Whose life is not rife with problematic tropes, if you put it in narrative form?

TG: (Laughs.) We are over-educated.

AA: He was the most uncompromising, creative… You know, Robert Wise described Orson Welles’s presence, he said when Orson Wells walked into a room, he would by his mere entry, change the quality of the air and change the nature of your thinking. And Grotowski is the only person I’ve ever known who had that kind of effect.

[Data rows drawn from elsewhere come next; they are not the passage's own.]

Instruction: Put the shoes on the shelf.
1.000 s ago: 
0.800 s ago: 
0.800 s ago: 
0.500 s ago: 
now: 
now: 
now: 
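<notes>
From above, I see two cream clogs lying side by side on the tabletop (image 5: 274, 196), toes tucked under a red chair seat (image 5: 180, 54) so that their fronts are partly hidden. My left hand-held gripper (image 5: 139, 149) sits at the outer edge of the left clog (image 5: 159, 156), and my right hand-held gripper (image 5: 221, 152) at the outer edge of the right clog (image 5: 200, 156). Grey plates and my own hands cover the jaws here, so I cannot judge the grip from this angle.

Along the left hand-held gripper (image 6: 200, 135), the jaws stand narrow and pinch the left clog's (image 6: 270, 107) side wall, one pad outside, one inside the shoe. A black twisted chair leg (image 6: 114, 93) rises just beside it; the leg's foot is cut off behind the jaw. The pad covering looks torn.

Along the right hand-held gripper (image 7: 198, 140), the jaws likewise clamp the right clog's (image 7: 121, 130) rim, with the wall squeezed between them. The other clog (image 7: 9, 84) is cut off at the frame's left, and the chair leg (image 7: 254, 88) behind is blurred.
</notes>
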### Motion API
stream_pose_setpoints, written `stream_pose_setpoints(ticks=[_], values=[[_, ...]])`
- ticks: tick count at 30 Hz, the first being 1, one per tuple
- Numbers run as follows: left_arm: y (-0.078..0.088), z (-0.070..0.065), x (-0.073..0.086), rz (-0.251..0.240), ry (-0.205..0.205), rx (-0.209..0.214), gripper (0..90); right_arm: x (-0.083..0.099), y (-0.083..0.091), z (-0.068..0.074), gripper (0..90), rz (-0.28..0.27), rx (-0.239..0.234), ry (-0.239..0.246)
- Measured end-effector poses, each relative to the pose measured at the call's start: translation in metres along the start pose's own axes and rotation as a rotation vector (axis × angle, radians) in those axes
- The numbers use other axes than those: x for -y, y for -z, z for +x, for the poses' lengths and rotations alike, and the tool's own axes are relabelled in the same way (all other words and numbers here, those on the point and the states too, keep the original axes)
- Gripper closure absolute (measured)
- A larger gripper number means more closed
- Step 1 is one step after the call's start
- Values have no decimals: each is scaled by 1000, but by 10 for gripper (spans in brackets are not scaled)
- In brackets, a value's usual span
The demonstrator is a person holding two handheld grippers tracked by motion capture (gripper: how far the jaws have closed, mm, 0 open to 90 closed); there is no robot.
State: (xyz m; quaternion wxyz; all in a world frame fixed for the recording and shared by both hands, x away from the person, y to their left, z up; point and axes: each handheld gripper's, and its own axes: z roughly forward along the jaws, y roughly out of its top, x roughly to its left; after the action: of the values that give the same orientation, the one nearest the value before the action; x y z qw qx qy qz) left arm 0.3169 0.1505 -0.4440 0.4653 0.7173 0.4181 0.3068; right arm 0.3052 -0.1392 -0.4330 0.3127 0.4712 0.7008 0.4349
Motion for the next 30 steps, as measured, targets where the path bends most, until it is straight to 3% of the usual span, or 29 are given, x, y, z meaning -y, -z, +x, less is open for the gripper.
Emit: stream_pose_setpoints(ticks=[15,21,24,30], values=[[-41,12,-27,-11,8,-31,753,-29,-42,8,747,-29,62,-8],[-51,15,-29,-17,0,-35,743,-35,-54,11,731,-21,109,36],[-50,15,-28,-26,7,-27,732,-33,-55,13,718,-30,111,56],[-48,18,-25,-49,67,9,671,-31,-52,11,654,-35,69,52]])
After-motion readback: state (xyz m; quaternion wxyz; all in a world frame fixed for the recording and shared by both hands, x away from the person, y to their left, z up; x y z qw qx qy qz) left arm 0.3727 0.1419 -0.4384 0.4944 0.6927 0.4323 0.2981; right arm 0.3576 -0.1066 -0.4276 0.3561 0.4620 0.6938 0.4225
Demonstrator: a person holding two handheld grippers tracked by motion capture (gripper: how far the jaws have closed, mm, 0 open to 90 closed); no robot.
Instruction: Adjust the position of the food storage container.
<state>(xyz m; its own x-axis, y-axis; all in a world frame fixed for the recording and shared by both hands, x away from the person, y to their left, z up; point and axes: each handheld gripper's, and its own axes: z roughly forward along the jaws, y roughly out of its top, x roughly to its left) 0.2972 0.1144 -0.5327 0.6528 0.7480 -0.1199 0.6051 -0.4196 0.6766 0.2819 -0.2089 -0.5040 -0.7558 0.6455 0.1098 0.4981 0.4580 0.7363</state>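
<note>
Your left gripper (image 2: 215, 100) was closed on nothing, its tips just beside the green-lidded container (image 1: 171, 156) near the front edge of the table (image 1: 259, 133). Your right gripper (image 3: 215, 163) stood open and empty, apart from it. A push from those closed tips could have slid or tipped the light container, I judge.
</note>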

So, let’s talk a little about the torture scenario.

TG: The division of the CIA that does extraordinary rendition, that’s just fact. Who they pick up and where they take them is anybody’s guess, but I think it’s often to the country of origin and sometimes to other places, and it’s basically intended to get around the fact that we don’t officially condone, torture, and/or locking somebody up if you don’t have good reasons.

AA: Which is why Guantanamo is not on US soil.

It’s a huge subject to address in such a tiny narrative device. We don’t know really anything about Hassan before that incident. We know he’s talking about going to the movies…

TG: He liked Duran Duran, he’s been—

Right, but we learn about that stuff later. So as far as your entry into his character, it’s as a victim. We never really learn whether he was actually involved with terrorism. So I’m just wondering about issues like empathy and sympathy. How much did you want the audience to directly identify with him and how much did you want to keep them from that?

AA: We wanted them to identify, but we did not want to reduce his Otherness to a known “us-ness.” He’s them, he’s not us, and he must not become us, but we must have a relationship with him that makes us feel, in some significant way, that we can identify with him. So that’s the tricky line that we’re trying to walk.

How do you do that? How do you keep a character who is the protagonist in terms of the structure of the film from being “us”?

TG: I think you don’t give people the connections or the answers that they need. Even as much as the torture is suggested as the thing that specifically turns him to terrorism—maybe he was already involved before he got there.

AA: I think performance in this case is a huge issue. How to represent him in a way that was absolutely authentic… Not to provide too much access, and yet remain compelling. It’s an organic solution, I think. And I don’t know, it’s not my place to say whether it succeeds, but that’s the attempt.